§ Task statement: Taking the data below, please print only the lines from the line holding "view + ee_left" to the line holding "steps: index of", inclusive, with pictures omitted.

Records drawn from a dataset:

>>>

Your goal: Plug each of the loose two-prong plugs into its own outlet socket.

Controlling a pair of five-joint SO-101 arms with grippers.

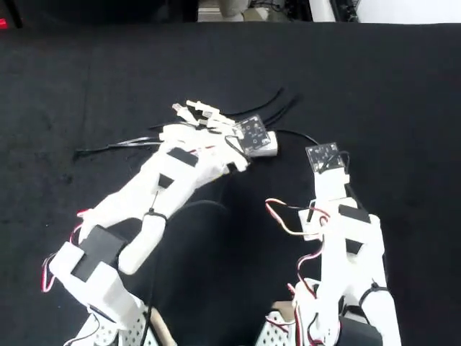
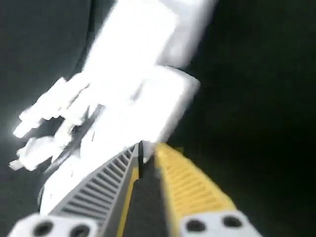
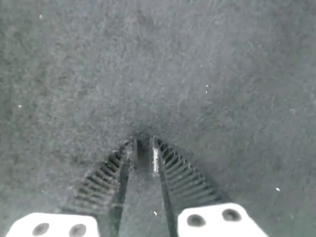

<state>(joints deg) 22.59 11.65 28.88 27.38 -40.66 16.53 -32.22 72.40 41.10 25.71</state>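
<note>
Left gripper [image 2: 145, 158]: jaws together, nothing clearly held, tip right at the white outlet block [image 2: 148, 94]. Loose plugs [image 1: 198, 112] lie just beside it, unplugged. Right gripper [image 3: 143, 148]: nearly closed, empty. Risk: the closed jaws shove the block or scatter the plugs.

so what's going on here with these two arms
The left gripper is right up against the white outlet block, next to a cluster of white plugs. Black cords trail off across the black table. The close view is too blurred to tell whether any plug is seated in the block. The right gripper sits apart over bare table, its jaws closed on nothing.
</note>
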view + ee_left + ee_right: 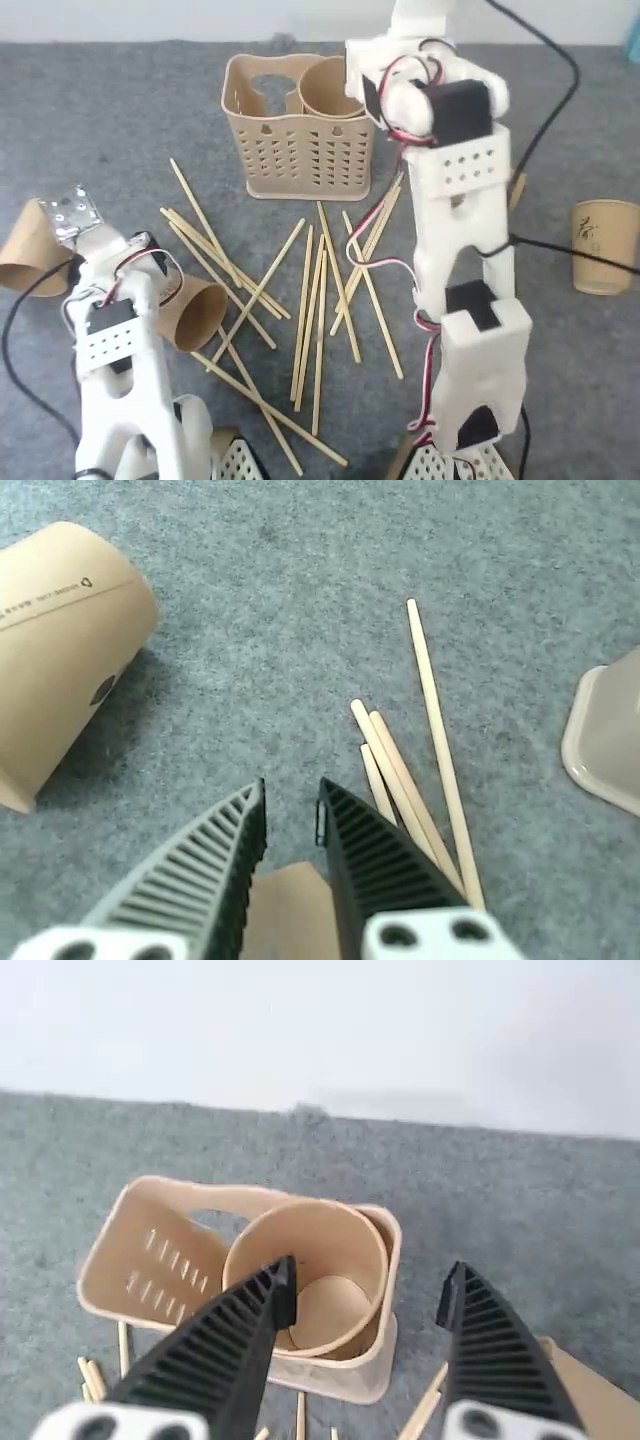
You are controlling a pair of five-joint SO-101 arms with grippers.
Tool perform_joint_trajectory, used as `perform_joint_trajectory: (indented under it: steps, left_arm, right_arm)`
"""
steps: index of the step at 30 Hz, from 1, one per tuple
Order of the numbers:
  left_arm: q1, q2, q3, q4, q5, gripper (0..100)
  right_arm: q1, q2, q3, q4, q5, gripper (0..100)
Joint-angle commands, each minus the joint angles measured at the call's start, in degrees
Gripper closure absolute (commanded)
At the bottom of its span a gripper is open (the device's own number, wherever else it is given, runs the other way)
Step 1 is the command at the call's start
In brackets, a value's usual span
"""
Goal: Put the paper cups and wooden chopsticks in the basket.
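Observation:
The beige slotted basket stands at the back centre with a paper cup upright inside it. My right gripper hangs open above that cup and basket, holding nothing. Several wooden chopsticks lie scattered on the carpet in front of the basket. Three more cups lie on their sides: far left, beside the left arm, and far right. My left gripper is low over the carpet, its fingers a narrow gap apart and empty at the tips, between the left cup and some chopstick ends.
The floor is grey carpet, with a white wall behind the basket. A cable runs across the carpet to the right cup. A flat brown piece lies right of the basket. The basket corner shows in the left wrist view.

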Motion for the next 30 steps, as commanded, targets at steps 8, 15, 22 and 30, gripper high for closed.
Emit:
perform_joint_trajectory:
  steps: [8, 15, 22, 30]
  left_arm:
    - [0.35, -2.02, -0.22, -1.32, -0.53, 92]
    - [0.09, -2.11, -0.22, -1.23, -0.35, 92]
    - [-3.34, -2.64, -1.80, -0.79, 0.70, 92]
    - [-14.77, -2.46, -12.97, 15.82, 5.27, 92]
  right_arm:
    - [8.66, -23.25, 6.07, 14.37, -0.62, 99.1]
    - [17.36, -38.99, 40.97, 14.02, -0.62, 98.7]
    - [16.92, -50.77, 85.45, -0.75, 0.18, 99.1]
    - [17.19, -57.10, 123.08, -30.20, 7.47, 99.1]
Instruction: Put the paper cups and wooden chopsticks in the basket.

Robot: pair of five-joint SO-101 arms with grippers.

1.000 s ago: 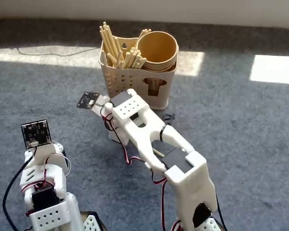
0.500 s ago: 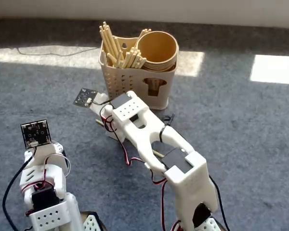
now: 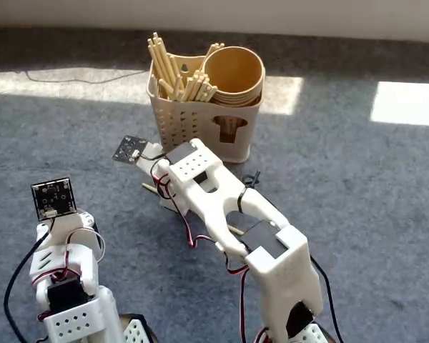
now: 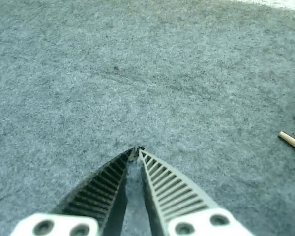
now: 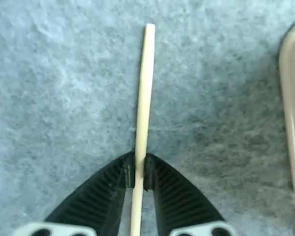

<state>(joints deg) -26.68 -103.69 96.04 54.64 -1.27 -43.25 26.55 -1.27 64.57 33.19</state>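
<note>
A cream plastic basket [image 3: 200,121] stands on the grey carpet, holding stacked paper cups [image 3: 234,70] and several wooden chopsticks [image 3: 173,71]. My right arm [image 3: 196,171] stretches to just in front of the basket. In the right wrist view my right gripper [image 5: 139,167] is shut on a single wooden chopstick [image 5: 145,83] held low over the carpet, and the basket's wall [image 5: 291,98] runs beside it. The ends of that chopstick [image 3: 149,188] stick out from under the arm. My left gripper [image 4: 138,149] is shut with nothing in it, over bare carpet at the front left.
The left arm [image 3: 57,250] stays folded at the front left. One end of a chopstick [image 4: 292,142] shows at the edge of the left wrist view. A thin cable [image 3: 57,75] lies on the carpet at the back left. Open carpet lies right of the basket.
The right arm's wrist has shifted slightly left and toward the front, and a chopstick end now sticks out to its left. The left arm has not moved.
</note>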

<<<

§ Answer to this problem:
view + ee_left + ee_right: 
You are controlling a pair of five-joint SO-101 arms with grippers.
Tool perform_joint_trajectory, used as `perform_joint_trajectory: (indented under it: steps, left_arm, right_arm)`
"""
steps: index of the step at 30 Hz, from 1, one per tuple

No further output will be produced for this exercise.